Find the equation of the following. The locus of all points in a plane such that the sum of the distances from points (-2,-1) and (-10,-1) is equal to 6.

I think you have an impossible situation

the distance between the two given points is 8 units

The sum of the distance from any point to the two given points has to be greater than 8

Oh shoot. You're right. I took the last part from a different problem. The sum of the distances is equal to 10. Sorry.

Now it becomes an ellipse.

from the data
2a = 10
a = 5
the two given points are the foci
and the centre would have to be the midpoint of those, namely
(-6.-1)
the distance form the centre to one focal point is the c value, here it would be 4
In an ellipse with the a horizontal major axis
b^2 + c^2 = a^2
b^2 + 16 = 25
b = 3

in standard form then
(x+6)^2/25 + (y+1)^2/9 = 1

Thanks, but where did you get the

2a = 10

from?

by definition, the sum of the two focal length is 2a

check, distance from centre to the x vertex is a + a = 2a

To find the equation of the locus, we need to understand the definition of a locus. A locus is a set of points that satisfies a given condition or set of conditions. In this case, we are given the condition that the sum of the distances from two points to any point on the locus is equal to 6.

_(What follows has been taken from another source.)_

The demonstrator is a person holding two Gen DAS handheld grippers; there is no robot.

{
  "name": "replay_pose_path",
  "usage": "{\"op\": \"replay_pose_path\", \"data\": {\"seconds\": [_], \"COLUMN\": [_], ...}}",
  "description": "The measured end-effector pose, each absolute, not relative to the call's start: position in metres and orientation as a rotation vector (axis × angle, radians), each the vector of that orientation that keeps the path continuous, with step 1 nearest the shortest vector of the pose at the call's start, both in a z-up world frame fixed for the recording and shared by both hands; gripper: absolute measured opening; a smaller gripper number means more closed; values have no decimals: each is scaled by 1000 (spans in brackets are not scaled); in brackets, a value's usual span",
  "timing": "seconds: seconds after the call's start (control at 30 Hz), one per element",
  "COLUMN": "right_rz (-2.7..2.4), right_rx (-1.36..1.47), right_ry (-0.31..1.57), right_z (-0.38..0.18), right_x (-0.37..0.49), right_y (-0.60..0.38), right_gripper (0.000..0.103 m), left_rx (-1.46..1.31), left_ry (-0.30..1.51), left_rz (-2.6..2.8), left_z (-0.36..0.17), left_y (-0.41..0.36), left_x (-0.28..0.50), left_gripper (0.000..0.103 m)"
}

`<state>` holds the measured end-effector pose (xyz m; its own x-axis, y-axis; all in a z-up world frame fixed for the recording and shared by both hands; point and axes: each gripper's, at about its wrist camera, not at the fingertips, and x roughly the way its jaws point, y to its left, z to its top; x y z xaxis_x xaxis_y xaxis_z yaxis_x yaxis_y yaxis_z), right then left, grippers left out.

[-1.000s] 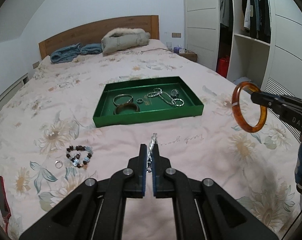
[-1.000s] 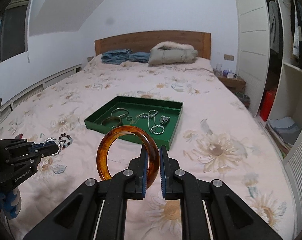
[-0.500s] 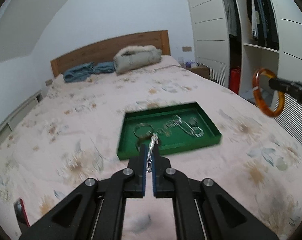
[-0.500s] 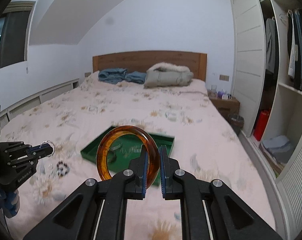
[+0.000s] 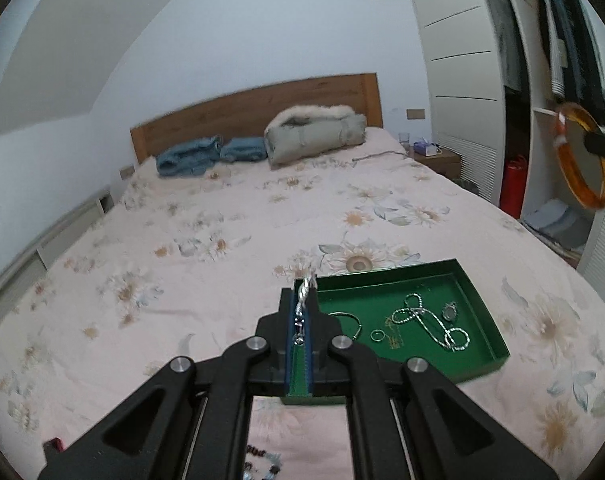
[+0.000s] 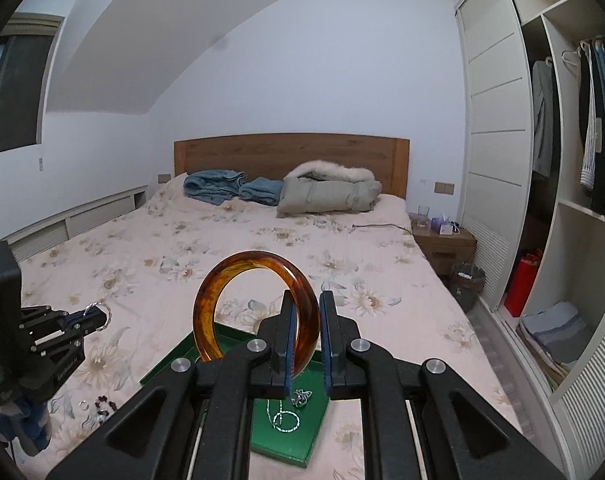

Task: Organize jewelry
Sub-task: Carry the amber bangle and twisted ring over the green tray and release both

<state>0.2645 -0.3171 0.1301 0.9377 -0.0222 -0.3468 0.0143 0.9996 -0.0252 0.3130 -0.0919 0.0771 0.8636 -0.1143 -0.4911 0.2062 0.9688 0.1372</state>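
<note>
A wide bed (image 6: 230,264) under a pale pink floral bedspread (image 5: 222,248) fills the room, backed by a wooden headboard (image 6: 290,156). Against it lie folded blue clothes (image 6: 230,188) and a grey fur-trimmed coat (image 6: 330,192). The walls are plain white, with a sloped ceiling (image 6: 134,44) on the left and a dark window (image 6: 14,92) beside it. A low white slatted cabinet (image 6: 78,224) runs along the left wall. A wooden nightstand (image 6: 446,244) holding a glass stands right of the bed, a dark wastebasket (image 6: 466,284) next to it. A white wardrobe (image 6: 498,140) has open shelves with hanging clothes (image 6: 594,116), a red bag (image 6: 522,284) and folded linens (image 6: 554,332).
</note>
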Motion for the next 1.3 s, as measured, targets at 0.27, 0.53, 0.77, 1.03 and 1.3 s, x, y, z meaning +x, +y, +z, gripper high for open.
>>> {"op": "replay_pose_path", "data": {"seconds": [0.27,0.53,0.77,1.03,1.3], "right_rz": [33,60,52,36,31], "right_rx": [0,20,-5,-41,-45], "right_ry": [492,622,752,855,862], "right_z": [46,-32,-79,-105,-104], "right_x": [326,367,392,400,397], "right_y": [-300,-284,-276,-279,-282], "right_gripper": [11,11,11,10,16], "left_rx": [122,131,96,109,89], "left_ry": [663,766,808,864,865], "left_rz": [-196,-190,-161,-103,-121], "left_z": [15,-51,-73,-96,-101], "left_y": [-93,-114,-120,-119,-114], "left_x": [379,420,455,473,469], "left_gripper": [4,4,4,4,8]}}
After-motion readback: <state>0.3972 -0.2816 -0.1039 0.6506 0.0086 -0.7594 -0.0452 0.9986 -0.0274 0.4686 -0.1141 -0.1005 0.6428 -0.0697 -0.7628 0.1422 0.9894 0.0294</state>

Let's break down the problem into steps to find the equation of the locus:

Step 1: Find the distance between the two given points (-2,-1) and (-10,-1).
We can use the distance formula to find the distance between two points in a plane:
Distance = √((x2 - x1)^2 + (y2 - y1)^2)

Using the formula, we can calculate the distance between (-2,-1) and (-10,-1):
Distance = √((-10 - (-2))^2 + (-1 - (-1))^2) = √((-8)^2 + 0^2) = √(64) = 8

Step 2: Set up the equation representing the sum of the distances from any point on the locus to the two given points (-2,-1) and (-10,-1).
Let's assume the coordinates of a point on the locus are (x,y). According to the problem, the sum of the distances from this point to (-2,-1) and (-10,-1) should be equal to 6. Using the distance formula again, we can set up the equation:
Distance1 + Distance2 = 6

So, the equation becomes:
√((x - (-2))^2 + (y - (-1))^2) + √((x - (-10))^2 + (y - (-1))^2) = 6

Simplifying the equation further:
√((x + 2)^2 + (y + 1)^2) + √((x + 10)^2 + (y + 1)^2) = 6

Therefore, the equation of the locus of all points in a plane such that the sum of the distances from points (-2,-1) and (-10,-1) is equal to 6 is √((x + 2)^2 + (y + 1)^2) + √((x + 10)^2 + (y + 1)^2) = 6.